Records for processing:
==*==
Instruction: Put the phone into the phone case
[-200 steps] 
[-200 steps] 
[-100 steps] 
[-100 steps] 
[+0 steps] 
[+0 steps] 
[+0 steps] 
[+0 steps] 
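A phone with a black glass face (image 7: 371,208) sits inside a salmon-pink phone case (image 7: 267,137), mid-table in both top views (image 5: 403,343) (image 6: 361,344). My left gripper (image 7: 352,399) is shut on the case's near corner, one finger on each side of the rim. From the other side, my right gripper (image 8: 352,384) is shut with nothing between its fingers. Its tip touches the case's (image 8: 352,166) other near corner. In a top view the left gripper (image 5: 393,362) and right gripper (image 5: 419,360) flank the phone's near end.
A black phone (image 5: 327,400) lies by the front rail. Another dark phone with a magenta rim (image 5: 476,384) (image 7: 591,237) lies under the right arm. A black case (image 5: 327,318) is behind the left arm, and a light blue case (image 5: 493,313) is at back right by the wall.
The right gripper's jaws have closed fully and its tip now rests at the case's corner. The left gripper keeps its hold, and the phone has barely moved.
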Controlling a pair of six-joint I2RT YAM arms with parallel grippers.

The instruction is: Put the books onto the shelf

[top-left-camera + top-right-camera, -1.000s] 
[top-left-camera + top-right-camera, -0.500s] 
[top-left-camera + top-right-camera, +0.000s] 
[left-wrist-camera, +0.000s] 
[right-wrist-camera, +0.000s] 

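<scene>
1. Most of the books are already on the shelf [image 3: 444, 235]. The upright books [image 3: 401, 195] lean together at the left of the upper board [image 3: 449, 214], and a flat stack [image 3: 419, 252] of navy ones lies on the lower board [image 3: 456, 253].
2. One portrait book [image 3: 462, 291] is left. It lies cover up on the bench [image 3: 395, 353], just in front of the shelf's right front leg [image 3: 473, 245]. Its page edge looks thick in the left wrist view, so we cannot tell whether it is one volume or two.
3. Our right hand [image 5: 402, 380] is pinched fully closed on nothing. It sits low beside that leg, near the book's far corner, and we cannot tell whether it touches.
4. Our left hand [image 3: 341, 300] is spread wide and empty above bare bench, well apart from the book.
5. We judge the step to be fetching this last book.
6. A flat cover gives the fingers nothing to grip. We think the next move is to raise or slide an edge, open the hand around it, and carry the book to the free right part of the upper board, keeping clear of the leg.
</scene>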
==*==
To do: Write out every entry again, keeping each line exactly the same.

Solution to the problem:
Instruction: Put the phone into the phone case
[-200 steps] 
[-200 steps] 
[-100 steps] 
[-100 steps] 
[+0 steps] 
[+0 steps] 
[+0 steps] 
[+0 steps] 
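A phone with a black glass face (image 7: 371,208) sits inside a salmon-pink phone case (image 7: 267,137), mid-table in both top views (image 5: 403,343) (image 6: 361,344). My left gripper (image 7: 352,399) is shut on the case's near corner, one finger on each side of the rim. From the other side, my right gripper (image 8: 352,384) is shut with nothing between its fingers. Its tip touches the case's (image 8: 352,166) other near corner. In a top view the left gripper (image 5: 393,362) and right gripper (image 5: 419,360) flank the phone's near end.
A black phone (image 5: 327,400) lies by the front rail. Another dark phone with a magenta rim (image 5: 476,384) (image 7: 591,237) lies under the right arm. A black case (image 5: 327,318) is behind the left arm, and a light blue case (image 5: 493,313) is at back right by the wall.
The right gripper's jaws have closed fully and its tip now rests at the case's corner. The left gripper keeps its hold, and the phone has barely moved.
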Controlling a pair of six-joint I2RT YAM arms with parallel grippers.

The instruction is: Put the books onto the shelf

[top-left-camera + top-right-camera, -1.000s] 
[top-left-camera + top-right-camera, -0.500s] 
[top-left-camera + top-right-camera, +0.000s] 
[left-wrist-camera, +0.000s] 
[right-wrist-camera, +0.000s] 

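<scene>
1. Most of the books are already on the shelf [image 3: 444, 235]. The upright books [image 3: 401, 195] lean together at the left of the upper board [image 3: 449, 214], and a flat stack [image 3: 419, 252] of navy ones lies on the lower board [image 3: 456, 253].
2. One portrait book [image 3: 462, 291] is left. It lies cover up on the bench [image 3: 395, 353], just in front of the shelf's right front leg [image 3: 473, 245]. Its page edge looks thick in the left wrist view, so we cannot tell whether it is one volume or two.
3. Our right hand [image 5: 402, 380] is pinched fully closed on nothing. It sits low beside that leg, near the book's far corner, and we cannot tell whether it touches.
4. Our left hand [image 3: 341, 300] is spread wide and empty above bare bench, well apart from the book.
5. We judge the step to be fetching this last book.
6. A flat cover gives the fingers nothing to grip. We think the next move is to raise or slide an edge, open the hand around it, and carry the book to the free right part of the upper board, keeping clear of the leg.
</scene>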

No more work remains in this exercise.